Review Beats Planning: Dual-Model Interaction Patterns for Code Synthesis
A simple role reversal between two AI models beats GPT-4o and O1 Preview for under $2/hour.
A new research paper by Jan Miller, 'Review Beats Planning: Dual-Model Interaction Patterns for Code Synthesis,' challenges the conventional wisdom of how to chain AI models for coding tasks. The standard 'plan-then-code' approach, where a reasoning model creates a plan for a code specialist to implement, was found to degrade performance by 2.4 percentage points versus using the coder alone. Miller's team discovered that reversing this interaction—letting the code specialist generate a solution first, then having the reasoning model review and refine it—yields dramatically better results. This 'code-then-review' pattern achieved a state-of-the-art 90.2% pass@1 accuracy on the HumanEval+ benchmark, surpassing both OpenAI's GPT-4o (87.2%) and the O1 Preview (89.0%), all while running on roughly $2 per hour of commodity GPU hardware.

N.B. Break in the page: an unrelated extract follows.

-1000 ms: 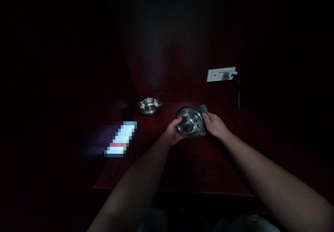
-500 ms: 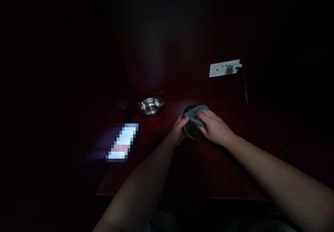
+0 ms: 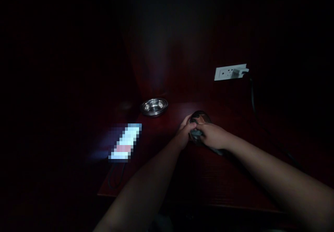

The research, validated across 542 problems on HumanEval+ and MBPP+, identified a key moderating variable: the richness of the problem specification. The review-based improvement scales with specification quality, offering a 4x greater boost on richly-specified problems (+9.8 percentage points) compared to lean ones (+2.3 pp), though it remains beneficial in both cases. This finding has two major practical implications for AI developers and enterprises. First, it provides a clear, cost-effective blueprint for composing specialized models by leveraging their innate cognitive strengths. Second, it quantifies the return on investment for creating high-quality specifications, showing that better input documentation directly amplifies the performance gains from this review-based AI workflow.
- The 'code-then-review' method achieved 90.2% pass@1 on HumanEval+, beating GPT-4o (87.2%) and O1 Preview (89.0%).
- The approach runs on ~$2/hr of commodity GPU, proving high performance doesn't require proprietary, expensive models.
- Review effectiveness scales 4x more on rich specifications (+9.8pp gain) than lean ones (+2.3pp), highlighting the value of good docs.
Why It Matters
Provides a cheap, composable blueprint for beating top-tier coding AIs, emphasizing that model interaction design is as crucial as the models themselves.